綾は、自分にしっかりと意識があることを分かっている。
からかっているのだろうか。宗弦は、自分自身の目の前に現れることすら、からかわれているような気がしてきた。恨みつらみは短い時間で収まるほど単純なものではなく、時をかけて絡まり続け、それは複雑に巻かれた解くことのできない糸のようなものだ。
解くことなどできるわけもないし、宗弦自身、解こうとも思っていない。
自分を分かってもらおうなどと、甘い考えはない。ただ、忘れてさえくれればそれでいい。むしろ、それが最も難しいことなのかもしれないが。
「あのご老体をあなたはいつまで苦しめるおつもりですか?」
宗弦は怒りを隠せずに目を見開き、無言で綾を睨みつけた。
怒りに身体が震え、掴みかかれるものならばそうしたいと強く思った。
布団の中では、拳を強く握り締めて生ぬるく、すべるような感覚が両手にじわじわと現れ始めた。

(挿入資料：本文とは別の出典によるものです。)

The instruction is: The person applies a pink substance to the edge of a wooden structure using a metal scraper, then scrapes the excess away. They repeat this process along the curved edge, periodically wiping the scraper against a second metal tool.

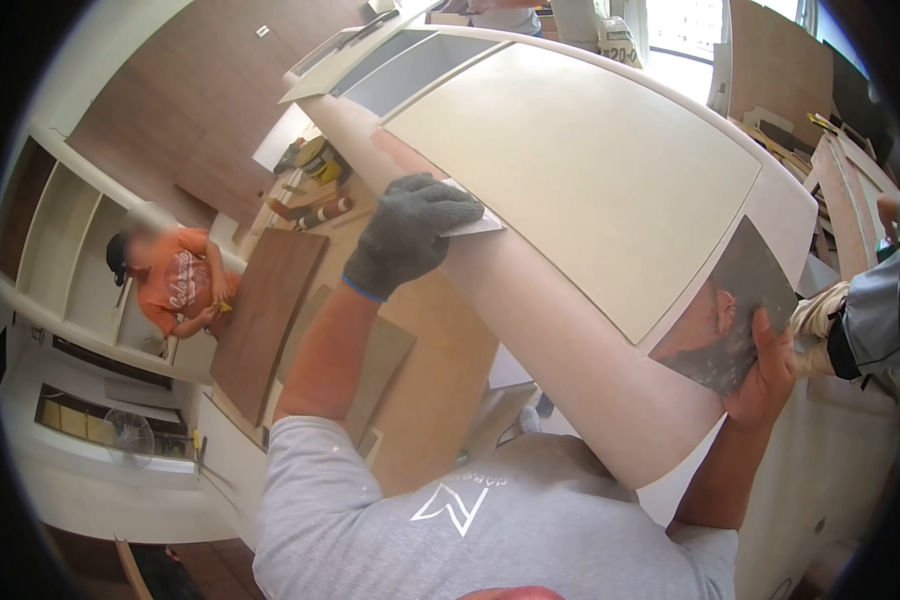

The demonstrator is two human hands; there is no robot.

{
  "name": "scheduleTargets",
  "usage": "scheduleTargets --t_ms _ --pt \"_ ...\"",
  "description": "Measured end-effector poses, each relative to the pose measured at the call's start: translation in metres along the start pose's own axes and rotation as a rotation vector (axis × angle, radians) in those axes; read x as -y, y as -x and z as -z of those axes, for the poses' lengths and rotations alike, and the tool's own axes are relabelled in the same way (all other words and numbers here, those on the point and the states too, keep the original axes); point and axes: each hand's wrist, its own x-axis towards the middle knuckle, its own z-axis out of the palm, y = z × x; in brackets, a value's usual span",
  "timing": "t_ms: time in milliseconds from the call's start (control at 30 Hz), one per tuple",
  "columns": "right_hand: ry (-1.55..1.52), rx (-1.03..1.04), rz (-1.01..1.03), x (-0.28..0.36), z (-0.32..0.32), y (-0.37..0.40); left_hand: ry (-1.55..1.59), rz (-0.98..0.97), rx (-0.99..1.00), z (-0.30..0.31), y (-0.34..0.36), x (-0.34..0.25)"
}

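Note:
My left hand (407, 232), in a dark grey glove, is closed round a flat metal scraper (473, 222). The scraper's blade lies against the rounded pinkish edge (530, 300) of a large cream panel (590, 170). On the right, my bare right hand (765, 370) grips a dark square board (725, 310) by its lower right corner, thumb on top. Reddish-pink paste (705, 322) is smeared on that board, which is held over the panel's right end. More reddish filler (407, 155) shows on the rounded edge beyond my left hand.
At the left stands a person in an orange shirt (182, 280), near a brown board (267, 310) on a wooden worktop (440, 390). A yellow-black tin (318, 160) and rollers lie behind. Another person's gloved hand (820, 325) is close at the right. Boards lean at upper right.

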Motion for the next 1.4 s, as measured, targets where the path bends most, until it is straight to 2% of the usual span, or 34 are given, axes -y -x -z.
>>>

宗弦はここでふと、冷静になるよう自らに言い聞かせた。
我を忘れて怒りに身を任せ、人を憎むことは、誰にでもできる。
だが、感情のままに流されず、弊害をこうむったとしても流水のごとく、ゆったりと平然とすることは容易なことではない。
そう接しなければならない。
そうならなければ、自分自身のためにもならない。
「親は子を思う。子は親を思う。何が悪いと言うのだ。そのことが苦しめることだとすれば、私は喜んで和尚を苦しめよう。喜んで、憎まれよう。それは、おまえにも言えることだ」
「戯言でございますね、宗弦さま。私があなたさまを苦しめていることをお忘れですか」
「それが、私にとって喜びとなる」
嘘だ。
「私はあなたさまが憎い。苦しめて差し上げたい。それが喜びと申されるのですか。それならば、あなたさまは今でも私を愛してくださりますか?」
「それはできぬ。私は生者、おまえは死者だ」
「本当に恨めしいお人。殺して差し上げたくなる」
「それすら、喜びだ」
嘘だ。
喜びなど、得られるはずがない。とうに棄てた感情だ。
「ならば、ご老体を……」
「やめろ!」
その時、すでに綾は消え去っていた。